Author and Disclosure Information

ABSTRACT

Lifestyle modifications in conjunction with antidiabetes medications can produce near-normal blood glucose concentrations in patients with type 2 diabetes mellitus (T2DM). Because these patients have increased cardiovascular morbidity and mortality, treatment strategies should also address the cardiovascular aspects of the disease, including blood pressure, lipids, and body weight. Since the prevalence of these abnormalities is increasingly secondary to poor diet and sedentary lifestyles and because most patients with T2DM are overweight/obese, clinicians are encouraged to help patients reduce body weight while correcting hyperglycemia by selecting treatment options that improve both parameters. The glucose-lowering properties of insulin and sulfonylureas are well known but they are also associated with weight gain. Thiazolidinediones are associated with weight gain as well as edema. However, this weight gain may be more peripheral than central, which may mitigate the risks associated with increased body fat. Metformin, the consensus first-line drug for the treatment of patients with T2DM, is weight neutral.
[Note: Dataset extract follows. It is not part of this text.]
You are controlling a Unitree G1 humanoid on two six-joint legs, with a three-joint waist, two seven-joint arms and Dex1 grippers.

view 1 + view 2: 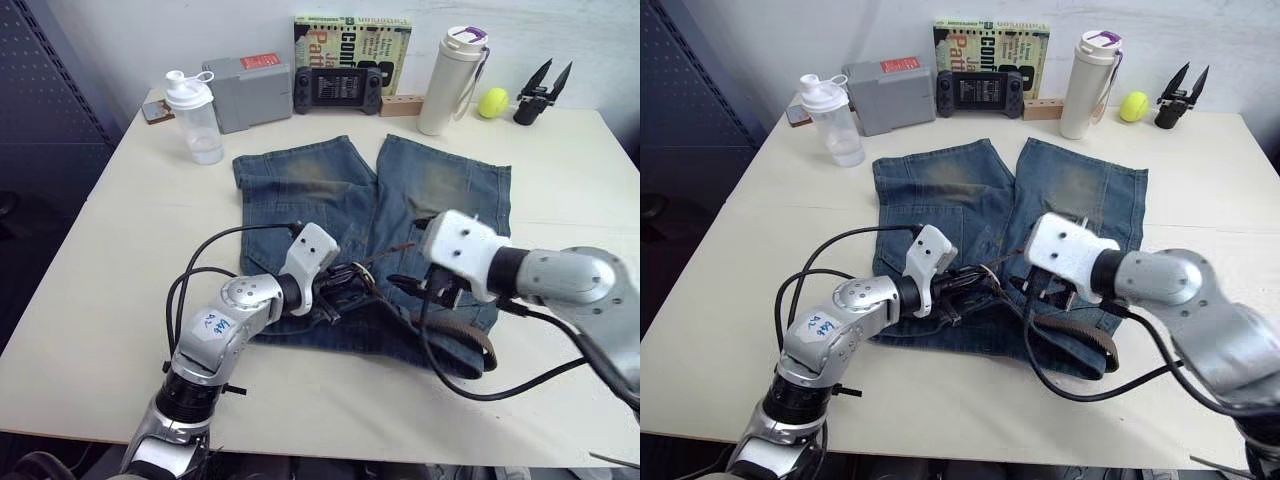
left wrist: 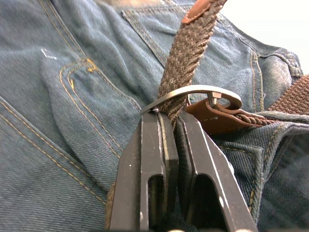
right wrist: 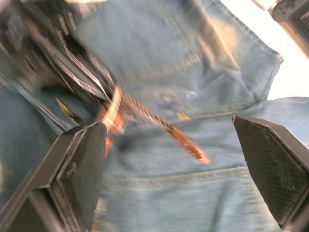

Newer antidiabetes agents include incretin-based medications, such as the glucagon-like peptide–1 receptor agonists, which tend to decrease weight, and the dipeptidyl peptidase–4 inhibitors, which are weight neutral.

KEY POINTS

  • Control of cardiovascular risk factors is as important as glycemic control in patients with T2DM.
  • Intensive glucose control has shown mixed results in terms of correlation with improved cardiovascular risk factors.
  • Newer agents target the fundamental pathophysiologic defects of T2DM, with beneficial effects on weight and other cardiovascular risk factors.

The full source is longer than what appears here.